Livingstone National Park and State Conservation Area, with their somewhat accidental conservation history, are now important biodiversity refuge areas for the South West Slopes, as once widespread compositions of vegetation have been heavily cleared, to support what is now a vital food production landscape. Whilst current management supports the management of the reserve for threatened species and to protect natural values within the reserve, linkages to the outside may become the essential element for long-term survival of many species as climate change pressures them.

Vegetation corridor linkages and 'stepping stones' overcome problems with reduced genetic material, which can derail small populations. This occurs as species dwindle and even large areas, like Livingstone National Park, become isolated by cleared land, which flora and fauna are unable to move across. Neighbouring corridor linkages are lower on the priority scale for current management, even though this is recognised as a positive action in the Livingstone National Park Plan of Management.

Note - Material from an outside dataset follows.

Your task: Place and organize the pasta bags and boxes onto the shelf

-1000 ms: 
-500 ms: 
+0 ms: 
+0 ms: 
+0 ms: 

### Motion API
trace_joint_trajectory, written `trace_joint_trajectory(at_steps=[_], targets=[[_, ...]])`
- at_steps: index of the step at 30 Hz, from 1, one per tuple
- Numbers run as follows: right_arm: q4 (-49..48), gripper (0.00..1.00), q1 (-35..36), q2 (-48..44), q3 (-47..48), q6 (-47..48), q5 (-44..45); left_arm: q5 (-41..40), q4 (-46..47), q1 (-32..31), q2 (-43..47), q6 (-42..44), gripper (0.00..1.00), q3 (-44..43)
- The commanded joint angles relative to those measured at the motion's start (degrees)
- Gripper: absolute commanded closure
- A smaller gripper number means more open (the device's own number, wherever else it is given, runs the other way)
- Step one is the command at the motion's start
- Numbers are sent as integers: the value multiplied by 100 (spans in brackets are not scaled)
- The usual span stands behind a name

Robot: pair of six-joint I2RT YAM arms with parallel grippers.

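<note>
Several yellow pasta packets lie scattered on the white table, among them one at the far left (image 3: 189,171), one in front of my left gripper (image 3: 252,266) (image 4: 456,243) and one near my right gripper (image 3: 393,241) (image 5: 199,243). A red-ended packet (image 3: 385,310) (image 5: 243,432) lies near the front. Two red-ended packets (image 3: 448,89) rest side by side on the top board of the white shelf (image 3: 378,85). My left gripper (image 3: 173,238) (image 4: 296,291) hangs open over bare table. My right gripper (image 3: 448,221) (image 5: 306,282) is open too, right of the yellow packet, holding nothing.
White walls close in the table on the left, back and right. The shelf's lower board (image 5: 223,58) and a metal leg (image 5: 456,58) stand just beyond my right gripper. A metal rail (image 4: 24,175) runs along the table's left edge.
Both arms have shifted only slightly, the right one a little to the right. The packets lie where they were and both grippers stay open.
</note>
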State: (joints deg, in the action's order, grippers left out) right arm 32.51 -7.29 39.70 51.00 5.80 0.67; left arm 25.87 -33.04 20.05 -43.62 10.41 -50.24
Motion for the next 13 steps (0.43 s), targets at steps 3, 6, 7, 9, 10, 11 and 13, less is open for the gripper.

Working with neighbours and other agencies who would like to extend these connections are important and could be reconsidered in the Management Plan, to ensure these threatened species have the available landscape needed to see through the challenge of climate change. Along with protecting existing species; providing links for species to mix genetic material; reducing threatening processes, such as invasive and predatory species; and restoring landscape scale processes, such as ecological fire regimes, are all considered important steps to allow Australian species the space they need to develop local adaptions to climate change. Some of these vulnerable species present in Livingstone, like the Superb Parrot, show they are susceptible to the effects of a changed climate as they have a noted response to resources available due to weather effects.